Infield is a sports term whose definition depends on the sport in whose context it is used.

==Baseball==
In baseball, the diamond, as well as the area immediately beyond it, has both grass and dirt, in contrast to the more distant, usually grass-covered, outfield. The "diamond" can also refer to the defensive unit of players that are positioned in the region: first baseman, second baseman, shortstop, third baseman. Sometimes it includes the catcher and pitcher who (as a tandem) are often referred to separately as the battery.

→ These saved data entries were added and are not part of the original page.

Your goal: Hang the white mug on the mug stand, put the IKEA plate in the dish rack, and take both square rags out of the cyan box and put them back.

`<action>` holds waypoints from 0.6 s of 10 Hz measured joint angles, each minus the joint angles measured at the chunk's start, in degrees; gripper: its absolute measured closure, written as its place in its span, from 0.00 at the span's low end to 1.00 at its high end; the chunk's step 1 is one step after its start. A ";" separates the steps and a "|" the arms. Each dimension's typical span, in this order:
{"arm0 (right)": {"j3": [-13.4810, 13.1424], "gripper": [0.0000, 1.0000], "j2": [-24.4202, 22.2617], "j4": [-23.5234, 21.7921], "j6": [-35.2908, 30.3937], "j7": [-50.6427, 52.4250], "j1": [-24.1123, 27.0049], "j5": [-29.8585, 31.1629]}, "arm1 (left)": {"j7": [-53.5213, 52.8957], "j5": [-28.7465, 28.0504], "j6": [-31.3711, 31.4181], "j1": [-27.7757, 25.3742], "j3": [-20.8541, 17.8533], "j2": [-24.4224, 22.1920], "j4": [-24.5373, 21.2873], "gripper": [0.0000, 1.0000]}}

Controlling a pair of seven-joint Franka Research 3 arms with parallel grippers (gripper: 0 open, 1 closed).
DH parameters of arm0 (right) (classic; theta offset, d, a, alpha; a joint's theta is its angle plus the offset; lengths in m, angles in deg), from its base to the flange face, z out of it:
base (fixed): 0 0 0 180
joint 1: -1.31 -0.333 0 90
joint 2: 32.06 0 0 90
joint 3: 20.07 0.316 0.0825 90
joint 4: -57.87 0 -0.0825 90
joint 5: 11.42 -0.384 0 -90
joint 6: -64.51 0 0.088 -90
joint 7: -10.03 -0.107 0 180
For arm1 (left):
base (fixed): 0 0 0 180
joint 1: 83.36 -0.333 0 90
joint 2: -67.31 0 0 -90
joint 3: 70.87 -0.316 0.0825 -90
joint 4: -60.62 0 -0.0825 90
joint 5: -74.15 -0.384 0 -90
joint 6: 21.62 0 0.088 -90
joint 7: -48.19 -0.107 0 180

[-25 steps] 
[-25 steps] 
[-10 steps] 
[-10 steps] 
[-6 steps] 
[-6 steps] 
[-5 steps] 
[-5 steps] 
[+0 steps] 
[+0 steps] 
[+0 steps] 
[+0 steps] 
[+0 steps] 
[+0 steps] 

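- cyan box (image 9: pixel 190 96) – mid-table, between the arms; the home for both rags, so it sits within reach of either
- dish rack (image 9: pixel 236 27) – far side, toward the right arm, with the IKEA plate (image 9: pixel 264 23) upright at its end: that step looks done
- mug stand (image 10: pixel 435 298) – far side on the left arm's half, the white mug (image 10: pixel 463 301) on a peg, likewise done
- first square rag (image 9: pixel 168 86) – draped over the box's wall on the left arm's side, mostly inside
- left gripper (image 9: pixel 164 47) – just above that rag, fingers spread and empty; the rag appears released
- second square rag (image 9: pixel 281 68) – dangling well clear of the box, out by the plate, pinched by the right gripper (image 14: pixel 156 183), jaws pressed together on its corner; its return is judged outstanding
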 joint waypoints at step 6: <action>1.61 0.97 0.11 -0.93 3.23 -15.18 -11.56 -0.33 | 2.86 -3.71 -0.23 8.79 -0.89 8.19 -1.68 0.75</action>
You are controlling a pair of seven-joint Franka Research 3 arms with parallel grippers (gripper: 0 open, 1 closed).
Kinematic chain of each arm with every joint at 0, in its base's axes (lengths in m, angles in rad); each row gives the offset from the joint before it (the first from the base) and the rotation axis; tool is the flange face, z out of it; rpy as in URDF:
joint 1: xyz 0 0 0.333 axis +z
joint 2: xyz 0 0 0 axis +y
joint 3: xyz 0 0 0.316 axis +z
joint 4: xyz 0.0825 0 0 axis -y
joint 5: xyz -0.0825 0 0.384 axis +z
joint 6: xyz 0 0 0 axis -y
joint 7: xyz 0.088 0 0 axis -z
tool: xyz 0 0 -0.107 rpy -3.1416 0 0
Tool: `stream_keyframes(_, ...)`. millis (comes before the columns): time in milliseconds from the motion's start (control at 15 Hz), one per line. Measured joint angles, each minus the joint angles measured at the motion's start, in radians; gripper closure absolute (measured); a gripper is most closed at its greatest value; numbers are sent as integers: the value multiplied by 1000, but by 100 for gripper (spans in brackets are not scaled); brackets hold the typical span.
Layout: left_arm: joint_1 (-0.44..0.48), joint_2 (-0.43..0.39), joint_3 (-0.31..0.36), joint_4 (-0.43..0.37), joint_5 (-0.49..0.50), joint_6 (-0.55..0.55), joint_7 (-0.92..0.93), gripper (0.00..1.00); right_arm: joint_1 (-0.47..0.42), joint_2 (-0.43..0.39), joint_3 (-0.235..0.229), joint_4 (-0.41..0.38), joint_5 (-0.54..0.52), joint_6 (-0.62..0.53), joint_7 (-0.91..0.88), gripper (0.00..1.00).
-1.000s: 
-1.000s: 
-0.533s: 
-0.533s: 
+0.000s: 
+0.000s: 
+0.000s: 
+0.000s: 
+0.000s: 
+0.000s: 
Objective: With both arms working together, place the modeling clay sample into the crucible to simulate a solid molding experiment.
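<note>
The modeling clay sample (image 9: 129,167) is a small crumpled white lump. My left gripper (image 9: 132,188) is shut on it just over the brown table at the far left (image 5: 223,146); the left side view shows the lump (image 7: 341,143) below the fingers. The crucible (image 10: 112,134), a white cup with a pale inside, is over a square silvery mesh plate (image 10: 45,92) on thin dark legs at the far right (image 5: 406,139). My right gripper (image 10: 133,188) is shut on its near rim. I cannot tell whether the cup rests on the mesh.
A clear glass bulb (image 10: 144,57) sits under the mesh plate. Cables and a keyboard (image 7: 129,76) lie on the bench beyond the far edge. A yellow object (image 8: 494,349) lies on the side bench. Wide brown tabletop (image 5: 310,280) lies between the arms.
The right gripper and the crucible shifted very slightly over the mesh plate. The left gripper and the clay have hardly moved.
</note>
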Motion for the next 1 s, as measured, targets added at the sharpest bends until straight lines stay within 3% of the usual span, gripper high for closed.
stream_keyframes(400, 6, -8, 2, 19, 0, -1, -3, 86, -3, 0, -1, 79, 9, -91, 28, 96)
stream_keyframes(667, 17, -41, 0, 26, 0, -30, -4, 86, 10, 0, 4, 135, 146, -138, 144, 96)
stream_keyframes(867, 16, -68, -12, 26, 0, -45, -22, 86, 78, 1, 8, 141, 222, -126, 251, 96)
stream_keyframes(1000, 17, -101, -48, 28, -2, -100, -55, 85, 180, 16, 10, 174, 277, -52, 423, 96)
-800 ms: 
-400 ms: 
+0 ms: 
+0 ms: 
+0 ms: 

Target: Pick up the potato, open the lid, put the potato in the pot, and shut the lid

In baseball, the physical infield is where most of the action in a baseball game occurs, as it includes that area where the all-important duel between the pitcher and batter takes place. The pitcher stands on the pitcher's mound (a raised mound of dirt located at the center of the infield) and from there he pitches the ball to his catcher, who is crouched behind home plate sixty feet, six inches away at what might be called the cutlet of the diamond-shaped baseball field. To the left and right of the catcher are chalk boxes in the dirt called batter's boxes. The opposing team's batter must stand in one of the two boxes and from there he will attempt to hit the pitched ball with his bat. The umpire, who officiates the game, stands behind the catcher. The other important parts of the infield are the three bases, first base (to the pitcher's left, looking toward home plate), second base (behind the pitcher) and third base (to the pitcher's right). Together, home plate and the three bases form a diamond around the pitcher, with each side of the diamond measuring 90 feet.

==Cricket==

In cricket, the infield is a central oval on the field, the reference point for fielding restrictions in short forms of the game, in contrast to the more distant outfield.

==Tracks==
The infield can refer to a region inside a closed race track used for horse racing or auto racing, or to an area encircled by the track of a roller coaster.